#### Exercise requirements
The response consists of the lines from the start of the material below through the line holding "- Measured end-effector", repeated word for word and without pictures.

══ Collected material ══

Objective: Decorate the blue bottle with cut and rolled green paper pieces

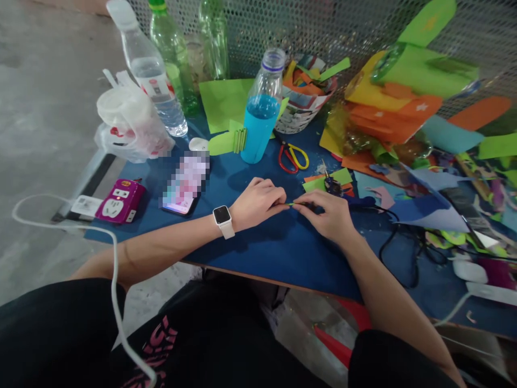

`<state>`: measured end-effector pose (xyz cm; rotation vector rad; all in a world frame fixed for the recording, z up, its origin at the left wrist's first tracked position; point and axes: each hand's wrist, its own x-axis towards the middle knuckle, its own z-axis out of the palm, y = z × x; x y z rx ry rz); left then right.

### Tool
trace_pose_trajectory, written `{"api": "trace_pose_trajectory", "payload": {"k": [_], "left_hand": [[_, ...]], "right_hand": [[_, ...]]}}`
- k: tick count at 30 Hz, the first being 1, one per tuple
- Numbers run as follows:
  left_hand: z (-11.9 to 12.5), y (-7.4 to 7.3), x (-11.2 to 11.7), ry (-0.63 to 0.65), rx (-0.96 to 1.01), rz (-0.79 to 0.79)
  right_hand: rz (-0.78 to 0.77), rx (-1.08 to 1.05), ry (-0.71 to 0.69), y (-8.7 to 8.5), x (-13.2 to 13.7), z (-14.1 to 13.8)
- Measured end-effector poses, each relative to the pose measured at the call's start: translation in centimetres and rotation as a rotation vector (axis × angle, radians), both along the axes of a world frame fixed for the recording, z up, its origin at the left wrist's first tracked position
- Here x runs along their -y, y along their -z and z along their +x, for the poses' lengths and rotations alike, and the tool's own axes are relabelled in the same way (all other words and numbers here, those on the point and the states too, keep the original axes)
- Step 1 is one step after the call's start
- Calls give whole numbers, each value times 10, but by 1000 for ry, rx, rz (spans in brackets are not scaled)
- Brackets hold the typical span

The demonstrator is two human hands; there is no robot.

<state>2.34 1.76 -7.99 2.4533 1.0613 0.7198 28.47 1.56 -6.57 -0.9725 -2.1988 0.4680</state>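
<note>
Narrow green strip (291, 204): between your two hands, above the blue tabletop (262, 249), only a short length showing; material too small to tell
Your left hand (259, 202): fingers curled, pinching the strip from the left; smartwatch (222, 215) with pale strap at the wrist
Your right hand (327, 214): thumb and forefinger pinching the strip from the right, fingertips just beside the left's
Scissors (288, 146): beyond the strip, red and yellow handles toward you
Bottle of blue liquid (258, 127): standing beyond your left hand
</note>
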Motion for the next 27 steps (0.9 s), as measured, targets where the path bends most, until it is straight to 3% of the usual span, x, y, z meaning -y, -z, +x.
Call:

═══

#### Output below
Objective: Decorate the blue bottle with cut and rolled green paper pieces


`<state>`: measured end-effector pose (xyz cm; rotation vector rad; all in a world frame fixed for the recording, z up, its origin at the left wrist's first tracked position; point and axes: each hand's wrist, its own x-axis towards the middle knuckle, its own z-axis out of the palm, y = z × x; x y z rx ry rz); left then right.

### Tool
trace_pose_trajectory, written `{"api": "trace_pose_trajectory", "payload": {"k": [_], "left_hand": [[_, ...]], "right_hand": [[_, ...]]}}`
- k: tick count at 30 Hz, the first being 1, one per tuple
- Numbers run as follows:
  left_hand: z (-11.9 to 12.5), y (-7.4 to 7.3), x (-11.2 to 11.7), ry (-0.63 to 0.65), rx (-0.96 to 1.01), rz (-0.79 to 0.79)
  right_hand: rz (-0.78 to 0.77), rx (-1.08 to 1.05), ry (-0.71 to 0.69), y (-8.7 to 8.5), x (-13.2 to 13.7), z (-14.1 to 13.8)
- Measured end-effector poses, each relative to the pose measured at the call's start: translation in centimetres and rotation as a rotation vector (axis × angle, radians), both along the axes of a world frame fixed for the recording, z up, its origin at the left wrist's first tracked position

Nothing else belongs to this exercise.